VIGÉE-LEBRUN, Élisabeth - b. 1755 Paris, d. 1842 Paris - WGA

VIGÉE-LEBRUN, Élisabeth

(b. 1755 Paris, d. 1842 Paris)

French painter (full name: Marie-Louise-Élisabeth Vigée-Lebrun), one of the most successful of all women artists, particularly noted for her portraits of women.

Her father was Louis Vigée, a pastel portraitist and her first teacher. She studied later with a number of well-known painters, among them Jean-Baptiste Greuze and Joseph Vernet. In 1776 she married a picture dealer, J.-B.-P. Lebrun. Her great opportunity came in 1779 when she was summoned to Versailles to paint a portrait of Queen Marie-Antoinette. The two women became friends, and in subsequent years Vigée-Lebrun painted at least 25 portraits of Marie-Antoinette in a great variety of poses and costumes; a number of these may be seen in the museum at Versailles. Vigée-Lebrun became a member of the Royal Academy in 1783.
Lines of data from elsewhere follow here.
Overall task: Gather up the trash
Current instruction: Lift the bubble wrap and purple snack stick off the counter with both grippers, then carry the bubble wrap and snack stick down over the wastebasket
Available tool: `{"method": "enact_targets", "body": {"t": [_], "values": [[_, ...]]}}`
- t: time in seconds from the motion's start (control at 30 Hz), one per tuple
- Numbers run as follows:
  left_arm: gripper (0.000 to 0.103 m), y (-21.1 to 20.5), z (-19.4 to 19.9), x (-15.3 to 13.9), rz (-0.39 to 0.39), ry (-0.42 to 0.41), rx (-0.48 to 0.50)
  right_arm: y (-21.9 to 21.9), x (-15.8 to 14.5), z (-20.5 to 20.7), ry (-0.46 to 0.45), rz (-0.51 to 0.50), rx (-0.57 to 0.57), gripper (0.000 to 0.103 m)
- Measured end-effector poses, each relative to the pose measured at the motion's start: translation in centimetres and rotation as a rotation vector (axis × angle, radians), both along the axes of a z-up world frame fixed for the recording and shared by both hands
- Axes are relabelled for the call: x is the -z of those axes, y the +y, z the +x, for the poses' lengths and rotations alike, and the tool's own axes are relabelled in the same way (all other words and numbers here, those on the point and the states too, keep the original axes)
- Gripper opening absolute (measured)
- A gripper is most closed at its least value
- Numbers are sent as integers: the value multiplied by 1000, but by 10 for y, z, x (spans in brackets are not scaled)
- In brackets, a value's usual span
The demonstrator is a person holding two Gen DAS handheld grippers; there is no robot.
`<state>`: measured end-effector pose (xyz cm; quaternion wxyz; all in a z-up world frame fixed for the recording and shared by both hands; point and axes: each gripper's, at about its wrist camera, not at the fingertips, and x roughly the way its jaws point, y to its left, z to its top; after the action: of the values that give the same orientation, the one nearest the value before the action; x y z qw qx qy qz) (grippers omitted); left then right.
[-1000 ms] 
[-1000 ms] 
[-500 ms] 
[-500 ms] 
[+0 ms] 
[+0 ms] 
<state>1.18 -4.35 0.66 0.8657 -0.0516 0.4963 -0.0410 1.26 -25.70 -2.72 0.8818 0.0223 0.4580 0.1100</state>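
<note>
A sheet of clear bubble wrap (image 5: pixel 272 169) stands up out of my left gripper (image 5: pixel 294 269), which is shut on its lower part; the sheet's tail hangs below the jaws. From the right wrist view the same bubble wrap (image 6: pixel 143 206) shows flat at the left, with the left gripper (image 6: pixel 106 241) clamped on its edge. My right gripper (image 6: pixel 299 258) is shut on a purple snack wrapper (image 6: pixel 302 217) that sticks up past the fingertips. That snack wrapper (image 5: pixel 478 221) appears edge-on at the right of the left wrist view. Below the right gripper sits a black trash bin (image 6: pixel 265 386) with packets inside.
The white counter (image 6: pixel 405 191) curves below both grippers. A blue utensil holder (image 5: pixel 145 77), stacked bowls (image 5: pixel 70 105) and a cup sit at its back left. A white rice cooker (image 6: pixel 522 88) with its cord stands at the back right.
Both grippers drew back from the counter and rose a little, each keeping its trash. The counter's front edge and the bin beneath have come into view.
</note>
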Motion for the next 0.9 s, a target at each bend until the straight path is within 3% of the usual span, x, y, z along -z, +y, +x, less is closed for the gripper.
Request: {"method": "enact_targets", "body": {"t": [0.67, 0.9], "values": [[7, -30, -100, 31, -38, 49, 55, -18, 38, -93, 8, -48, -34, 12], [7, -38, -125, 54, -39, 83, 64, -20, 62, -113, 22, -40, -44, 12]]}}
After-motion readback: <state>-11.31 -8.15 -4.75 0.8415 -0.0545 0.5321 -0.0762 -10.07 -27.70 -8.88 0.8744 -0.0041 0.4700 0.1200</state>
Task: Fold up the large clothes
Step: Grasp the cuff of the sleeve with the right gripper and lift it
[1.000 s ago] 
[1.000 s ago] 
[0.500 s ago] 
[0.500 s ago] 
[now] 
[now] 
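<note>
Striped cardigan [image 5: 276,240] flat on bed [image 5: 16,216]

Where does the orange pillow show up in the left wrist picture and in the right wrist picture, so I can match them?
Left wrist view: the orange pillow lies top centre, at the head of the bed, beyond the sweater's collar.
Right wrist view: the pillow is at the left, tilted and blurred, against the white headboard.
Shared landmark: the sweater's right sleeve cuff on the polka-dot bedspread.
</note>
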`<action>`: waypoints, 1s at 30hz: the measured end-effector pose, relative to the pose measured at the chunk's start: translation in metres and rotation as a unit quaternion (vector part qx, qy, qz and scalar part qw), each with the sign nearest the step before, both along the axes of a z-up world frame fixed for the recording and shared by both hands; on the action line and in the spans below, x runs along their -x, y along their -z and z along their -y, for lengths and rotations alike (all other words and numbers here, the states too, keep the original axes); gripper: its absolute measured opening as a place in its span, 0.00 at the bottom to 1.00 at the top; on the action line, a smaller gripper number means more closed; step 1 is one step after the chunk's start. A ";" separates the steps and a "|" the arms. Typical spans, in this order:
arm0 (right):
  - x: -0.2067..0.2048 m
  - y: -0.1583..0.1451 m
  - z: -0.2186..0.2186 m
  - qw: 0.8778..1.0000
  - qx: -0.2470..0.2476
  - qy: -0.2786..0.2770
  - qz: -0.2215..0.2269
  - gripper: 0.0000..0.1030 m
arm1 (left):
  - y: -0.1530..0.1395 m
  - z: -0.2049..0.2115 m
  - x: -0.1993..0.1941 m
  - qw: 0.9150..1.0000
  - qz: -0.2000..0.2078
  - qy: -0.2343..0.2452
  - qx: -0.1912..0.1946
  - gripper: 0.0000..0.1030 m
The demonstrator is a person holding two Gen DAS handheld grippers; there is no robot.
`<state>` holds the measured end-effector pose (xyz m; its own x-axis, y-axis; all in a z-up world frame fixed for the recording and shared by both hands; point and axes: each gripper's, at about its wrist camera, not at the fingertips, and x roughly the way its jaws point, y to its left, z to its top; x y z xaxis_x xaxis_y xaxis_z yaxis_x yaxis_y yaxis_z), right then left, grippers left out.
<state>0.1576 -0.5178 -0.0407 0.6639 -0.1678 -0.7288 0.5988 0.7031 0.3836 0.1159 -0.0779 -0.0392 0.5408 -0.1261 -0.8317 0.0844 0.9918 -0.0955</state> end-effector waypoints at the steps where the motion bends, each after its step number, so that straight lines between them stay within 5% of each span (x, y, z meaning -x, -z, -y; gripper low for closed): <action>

On the outbreak of the Revolution in 1789, she left France and for 12 years traveled abroad, to Rome, Naples, Vienna, Berlin, St. Petersburg, and Moscow, painting portraits and playing a leading role in society. In 1801 she returned to Paris but, disliking Parisian social life under Napoleon, soon left for London, where she painted portraits of the court and of Lord Byron. Later she went to Switzerland (and painted a portrait of Mme de Staël) and then again (c. 1810) to Paris, where she ceased painting.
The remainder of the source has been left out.